▶ _Exercise description_: In the response, the entries must appear exactly as supplied.

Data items
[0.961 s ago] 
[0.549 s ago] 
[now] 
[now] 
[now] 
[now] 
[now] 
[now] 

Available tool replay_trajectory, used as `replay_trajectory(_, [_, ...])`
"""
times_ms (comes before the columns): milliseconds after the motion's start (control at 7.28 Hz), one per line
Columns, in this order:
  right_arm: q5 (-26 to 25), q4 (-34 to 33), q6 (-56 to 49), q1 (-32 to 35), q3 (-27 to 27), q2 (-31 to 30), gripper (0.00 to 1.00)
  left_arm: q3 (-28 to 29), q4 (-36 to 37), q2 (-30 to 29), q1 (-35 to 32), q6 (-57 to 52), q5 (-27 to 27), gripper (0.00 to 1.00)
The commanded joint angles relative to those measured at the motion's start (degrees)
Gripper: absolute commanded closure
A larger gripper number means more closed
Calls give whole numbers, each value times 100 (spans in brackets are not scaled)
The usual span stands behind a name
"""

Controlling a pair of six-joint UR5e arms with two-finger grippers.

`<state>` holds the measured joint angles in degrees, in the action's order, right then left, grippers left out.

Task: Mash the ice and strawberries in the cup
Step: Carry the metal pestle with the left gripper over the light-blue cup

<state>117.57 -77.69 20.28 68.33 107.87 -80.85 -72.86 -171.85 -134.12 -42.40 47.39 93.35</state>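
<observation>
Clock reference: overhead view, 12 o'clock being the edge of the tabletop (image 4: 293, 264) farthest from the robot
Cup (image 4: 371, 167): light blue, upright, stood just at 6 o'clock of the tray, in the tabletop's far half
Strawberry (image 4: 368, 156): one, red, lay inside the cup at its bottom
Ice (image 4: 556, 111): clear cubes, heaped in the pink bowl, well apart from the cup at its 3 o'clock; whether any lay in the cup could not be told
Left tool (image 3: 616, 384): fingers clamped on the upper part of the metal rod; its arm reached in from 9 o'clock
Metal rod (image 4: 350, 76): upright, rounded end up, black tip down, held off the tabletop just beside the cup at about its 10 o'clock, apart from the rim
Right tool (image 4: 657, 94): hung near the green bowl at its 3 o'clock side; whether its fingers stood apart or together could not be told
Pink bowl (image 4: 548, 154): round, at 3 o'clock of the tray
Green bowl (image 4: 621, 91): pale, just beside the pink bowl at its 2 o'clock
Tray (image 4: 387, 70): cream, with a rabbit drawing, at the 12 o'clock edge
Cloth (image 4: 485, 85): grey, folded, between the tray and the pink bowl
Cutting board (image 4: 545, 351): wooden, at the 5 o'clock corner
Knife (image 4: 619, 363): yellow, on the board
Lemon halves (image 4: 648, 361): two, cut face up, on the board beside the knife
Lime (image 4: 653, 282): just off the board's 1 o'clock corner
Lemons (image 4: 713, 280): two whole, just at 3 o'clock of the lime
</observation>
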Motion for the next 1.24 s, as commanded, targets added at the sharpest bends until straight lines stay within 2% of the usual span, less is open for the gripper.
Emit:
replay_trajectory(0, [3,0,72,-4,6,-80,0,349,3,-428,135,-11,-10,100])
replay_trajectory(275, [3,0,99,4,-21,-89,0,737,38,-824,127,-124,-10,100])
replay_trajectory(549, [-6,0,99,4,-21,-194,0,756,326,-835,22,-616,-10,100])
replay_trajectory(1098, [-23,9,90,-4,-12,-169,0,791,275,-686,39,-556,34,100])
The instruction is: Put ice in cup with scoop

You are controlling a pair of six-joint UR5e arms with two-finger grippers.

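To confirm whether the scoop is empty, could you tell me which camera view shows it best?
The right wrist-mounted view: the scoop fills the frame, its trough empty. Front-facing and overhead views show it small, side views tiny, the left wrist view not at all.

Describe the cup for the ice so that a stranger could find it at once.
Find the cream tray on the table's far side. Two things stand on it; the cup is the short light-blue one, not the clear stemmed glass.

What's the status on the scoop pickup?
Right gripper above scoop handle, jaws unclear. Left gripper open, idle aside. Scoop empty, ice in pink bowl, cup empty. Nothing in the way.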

▶ _Result_:
[0.961 s ago] 
[0.549 s ago] 
[now] 
[now] 
[now] 
[now] 
[now] 
[now] 

Available tool replay_trajectory, used as `replay_trajectory(_, [_, ...])`
"""
times_ms (comes before the columns): milliseconds after the motion's start (control at 7.28 Hz), one per line
Columns, in this order:
  right_arm: q5 (-26 to 25), q4 (-34 to 33), q6 (-56 to 49), q1 (-32 to 35), q3 (-27 to 27), q2 (-31 to 30), gripper (0.00 to 1.00)
  left_arm: q3 (-28 to 29), q4 (-36 to 37), q2 (-30 to 29), q1 (-35 to 32), q6 (-57 to 52), q5 (-27 to 27), gripper (0.00 to 1.00)
The commanded joint angles relative to those measured at the motion's start (degrees)
Gripper: absolute commanded closure
A larger gripper number means more closed
Calls give whole numbers, each value times 100 (spans in brackets are not scaled)
The usual span stands behind a name
"""

Controlling a pair of six-joint UR5e arms with two-finger grippers.

`<state>` holds the measured joint angles in degrees, in the action's order, right then left, grippers left out.

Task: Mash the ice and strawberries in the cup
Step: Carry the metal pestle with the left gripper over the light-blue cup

<state>117.57 -77.69 20.28 68.33 107.87 -80.85 -72.86 -171.85 -134.12 -42.40 47.39 93.35</state>
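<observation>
Clock reference: overhead view, 12 o'clock being the edge of the tabletop (image 4: 293, 264) farthest from the robot
Cup (image 4: 371, 167): light blue, upright, stood just at 6 o'clock of the tray, in the tabletop's far half
Strawberry (image 4: 368, 156): one, red, lay inside the cup at its bottom
Ice (image 4: 556, 111): clear cubes, heaped in the pink bowl, well apart from the cup at its 3 o'clock; whether any lay in the cup could not be told
Left tool (image 3: 616, 384): fingers clamped on the upper part of the metal rod; its arm reached in from 9 o'clock
Metal rod (image 4: 350, 76): upright, rounded end up, black tip down, held off the tabletop just beside the cup at about its 10 o'clock, apart from the rim
Right tool (image 4: 657, 94): hung near the green bowl at its 3 o'clock side; whether its fingers stood apart or together could not be told
Pink bowl (image 4: 548, 154): round, at 3 o'clock of the tray
Green bowl (image 4: 621, 91): pale, just beside the pink bowl at its 2 o'clock
Tray (image 4: 387, 70): cream, with a rabbit drawing, at the 12 o'clock edge
Cloth (image 4: 485, 85): grey, folded, between the tray and the pink bowl
Cutting board (image 4: 545, 351): wooden, at the 5 o'clock corner
Knife (image 4: 619, 363): yellow, on the board
Lemon halves (image 4: 648, 361): two, cut face up, on the board beside the knife
Lime (image 4: 653, 282): just off the board's 1 o'clock corner
Lemons (image 4: 713, 280): two whole, just at 3 o'clock of the lime
</observation>
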Motion for the next 1.24 s, as commanded, targets added at the sharpest bends until straight lines stay within 2% of the usual span, less is open for the gripper.
Emit:
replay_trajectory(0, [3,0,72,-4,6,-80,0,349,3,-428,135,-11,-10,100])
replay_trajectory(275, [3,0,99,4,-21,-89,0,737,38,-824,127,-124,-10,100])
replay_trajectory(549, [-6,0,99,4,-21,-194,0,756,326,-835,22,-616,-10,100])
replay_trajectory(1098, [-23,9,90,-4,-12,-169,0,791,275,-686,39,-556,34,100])
The instruction is: Put ice in cup with scoop

You are controlling a pair of six-joint UR5e arms with two-finger grippers.

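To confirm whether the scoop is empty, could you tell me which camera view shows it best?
The right wrist-mounted view: the scoop fills the frame, its trough empty. Front-facing and overhead views show it small, side views tiny, the left wrist view not at all.

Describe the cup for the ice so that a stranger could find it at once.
Find the cream tray on the table's far side. Two things stand on it; the cup is the short light-blue one, not the clear stemmed glass.

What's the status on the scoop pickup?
Right gripper above scoop handle, jaws unclear. Left gripper open, idle aside. Scoop empty, ice in pink bowl, cup empty. Nothing in the way.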

The answer is now complete.